Like the Colorado Blueprint, TBD Colorado will focus on listening and not imposing top-down, government-driven solutions. Coloradans will be invited to share their vision and priorities for our state. In the sense that entrepreneurs try to find solutions to the needs and challenges of society, TBD Colorado will seek to tap that same spirit that exists, in part, in all of us in Colorado.

Text of Col. Gov. John Hickenlooper's State of the State speech, which he'll deliver tonight.

Gov. Hickenlooper: Please rethink this decision. If not for your sake, for the sake of the people who work for TBD Colorado . They're the ones who will spend half of each day having the following phone conversation: "TDD?" No, TBD. "TBB?" No, TBD. "TBD? What does that stand for?"

What indeed. When this website launched in August 2010, there was enough press attention focused on our operations — aggregation! Zip Code localization! — that the moniker, explained in this eerily similar blog post from April 2010, stayed off most media reporters' list of questions. The Washington Post's Paul Farhi called it "odd" but quickly added "let's move on."

Every former TBD reporter I called says moving on was easier said than done. 

"I just remember having to repeat it over and over again for people," says Dave Jamieson, who worked at TBD as a transportation reporter and now reports on workplace issues for the Huffington Post.

"Once you're tied to an entity named TBD," he says, "you start to realize how many people don't have an idea what that refers to. Once you do explain that, they'll ask you what needs to be determined. And by that time you are very far from the topic you need to be discussing."

"It was kind of like a 'Who's on First' thing sometimes," says Maura Judkis, who covered theater here and now works at the Washington Post. "People would say, 'When you know who you're writing the story for, let me know.'"

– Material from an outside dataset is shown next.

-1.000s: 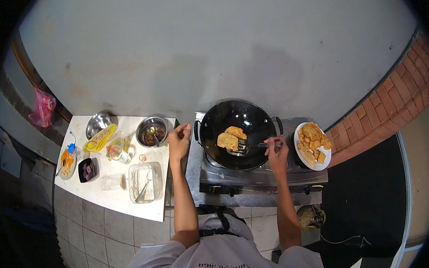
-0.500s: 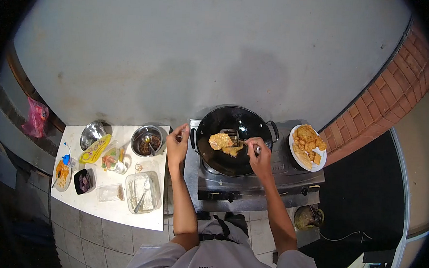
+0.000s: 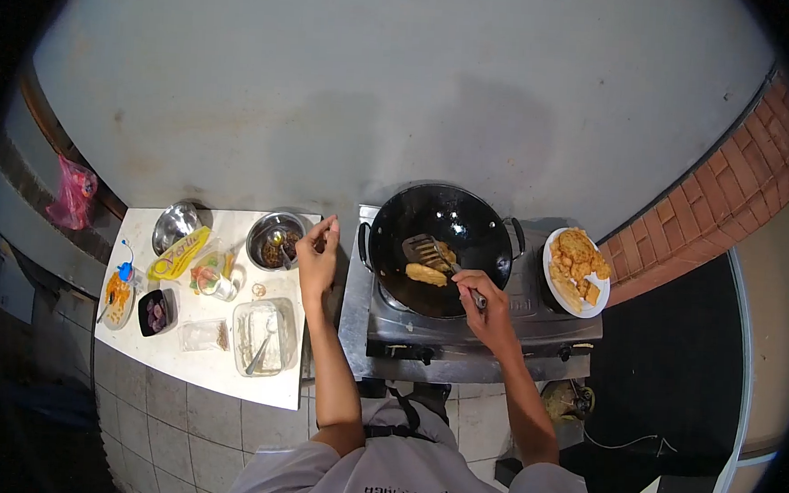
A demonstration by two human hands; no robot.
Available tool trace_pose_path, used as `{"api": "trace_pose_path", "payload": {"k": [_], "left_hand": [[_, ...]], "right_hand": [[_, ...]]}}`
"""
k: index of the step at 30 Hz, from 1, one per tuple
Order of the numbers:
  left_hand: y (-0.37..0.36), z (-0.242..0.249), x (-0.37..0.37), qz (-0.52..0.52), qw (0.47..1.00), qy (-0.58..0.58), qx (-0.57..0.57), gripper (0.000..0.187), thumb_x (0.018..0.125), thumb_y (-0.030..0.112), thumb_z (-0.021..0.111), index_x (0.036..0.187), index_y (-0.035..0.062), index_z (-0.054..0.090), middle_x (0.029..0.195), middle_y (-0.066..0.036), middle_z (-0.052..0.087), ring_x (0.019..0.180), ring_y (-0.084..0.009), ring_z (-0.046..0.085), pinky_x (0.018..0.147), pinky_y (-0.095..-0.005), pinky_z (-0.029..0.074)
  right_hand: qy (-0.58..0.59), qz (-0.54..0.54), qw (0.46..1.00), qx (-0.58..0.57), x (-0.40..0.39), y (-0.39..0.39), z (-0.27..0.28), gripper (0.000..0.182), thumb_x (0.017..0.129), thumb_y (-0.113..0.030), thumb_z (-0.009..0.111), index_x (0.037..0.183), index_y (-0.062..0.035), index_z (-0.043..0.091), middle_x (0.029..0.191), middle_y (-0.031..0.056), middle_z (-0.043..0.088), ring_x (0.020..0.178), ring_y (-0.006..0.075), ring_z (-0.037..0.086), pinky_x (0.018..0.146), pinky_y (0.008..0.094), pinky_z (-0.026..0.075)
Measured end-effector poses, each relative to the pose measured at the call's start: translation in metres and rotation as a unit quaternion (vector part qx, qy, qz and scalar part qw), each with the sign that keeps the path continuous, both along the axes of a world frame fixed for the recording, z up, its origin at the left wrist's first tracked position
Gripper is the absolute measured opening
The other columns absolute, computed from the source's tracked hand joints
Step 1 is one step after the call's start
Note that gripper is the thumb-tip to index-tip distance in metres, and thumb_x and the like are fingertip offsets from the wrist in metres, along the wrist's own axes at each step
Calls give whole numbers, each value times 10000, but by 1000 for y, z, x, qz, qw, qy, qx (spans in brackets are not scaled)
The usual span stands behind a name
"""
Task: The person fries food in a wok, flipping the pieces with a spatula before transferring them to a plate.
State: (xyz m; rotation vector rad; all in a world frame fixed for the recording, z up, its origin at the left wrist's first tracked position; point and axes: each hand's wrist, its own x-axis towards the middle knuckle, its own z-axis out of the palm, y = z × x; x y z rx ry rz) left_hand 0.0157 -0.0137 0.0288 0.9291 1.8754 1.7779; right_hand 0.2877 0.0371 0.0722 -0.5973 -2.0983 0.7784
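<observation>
My right hand (image 3: 485, 309) is closed round the handle of a slotted metal spatula (image 3: 427, 251), whose blade is inside a black wok (image 3: 480, 224). Just below the blade, a golden fried patty (image 3: 426, 275) lies tilted in the wok. Another browned piece shows partly behind the slots. My left hand (image 3: 318, 253) is raised left of the wok, its fingers curled in and nothing visible in them. Close beside it stands a steel bowl (image 3: 256, 244) of dark sauce with a spoon.
The wok sits on a steel gas stove (image 3: 390, 331). To its right is a white plate (image 3: 598, 304) of fried pieces. On the white table (image 3: 170, 360) are a glass container (image 3: 286, 352), a black bowl (image 3: 170, 304), a yellow packet (image 3: 178, 255) and another steel bowl (image 3: 175, 223).
The spatula blade has come off the top of the patty and turned; the patty has shifted and now shows its edge. My left hand has moved slightly toward the sauce bowl. The view has shifted a little.
</observation>
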Motion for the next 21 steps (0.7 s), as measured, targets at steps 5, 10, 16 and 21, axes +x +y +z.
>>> {"api": "trace_pose_path", "payload": {"k": [5,10,16,21], "left_hand": [[2,-13,-8,6,999,2,43,296,867,199,603,1071,-14,623,728,26,517,646,-44,427,570,-189,363],[-5,-8,-12,-14,1000,-12,-13,340,889,242,575,1117,-10,597,973,-77,636,866,-94,552,777,-233,435],[-6,-4,-5,-15,1000,10,-19,351,880,258,586,1101,-14,605,959,-97,647,858,-120,567,787,-263,443],[-3,-7,2,-14,999,25,19,350,861,238,614,1072,-42,612,734,4,537,658,-63,442,591,-213,386]], "right_hand": [[6,-16,1000,-11,9,-11,-4,123,827,48,552,945,34,519,941,147,600,869,239,608,770,304,478],[38,-134,990,2,27,-1,-7,80,824,35,564,904,39,557,834,123,615,741,187,619,644,280,496],[125,-316,932,-126,31,9,-14,139,870,-74,558,782,32,580,575,72,581,441,90,535,396,232,410],[126,-345,916,-159,20,13,-19,225,861,-122,592,723,50,546,489,64,541,398,102,527,363,246,382]]}}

"I think it being a new venture affected me more than the name itself, but that’s probably true for anyone reporting for a new outlet," says Elahe Izadi, who reported on Montgomery County here and now reports on the District for WAMU's DCentric blog. "To be honest, the main challenge I ran into with the name was having to explain and spell out the letters over the phone – 'TBD as in To Be Determined.' But I’m used to that. I spell out letters in my name like that: 'I, Z as in Zebra,' etc."

"In almost every interview I conducted, I had to explain that yes, the name TBD was the name of our site, and no, it was not a joke," says Sarah Larimer, who covered crime here and is now an editor at Grantland. "Even after that spiel, I think a lot of people were still skeptical."

"I wish Erik [Wemple, TBD's editor at launch] had named the site The Washington Poste," Larimer says. "That would have made my life so much easier."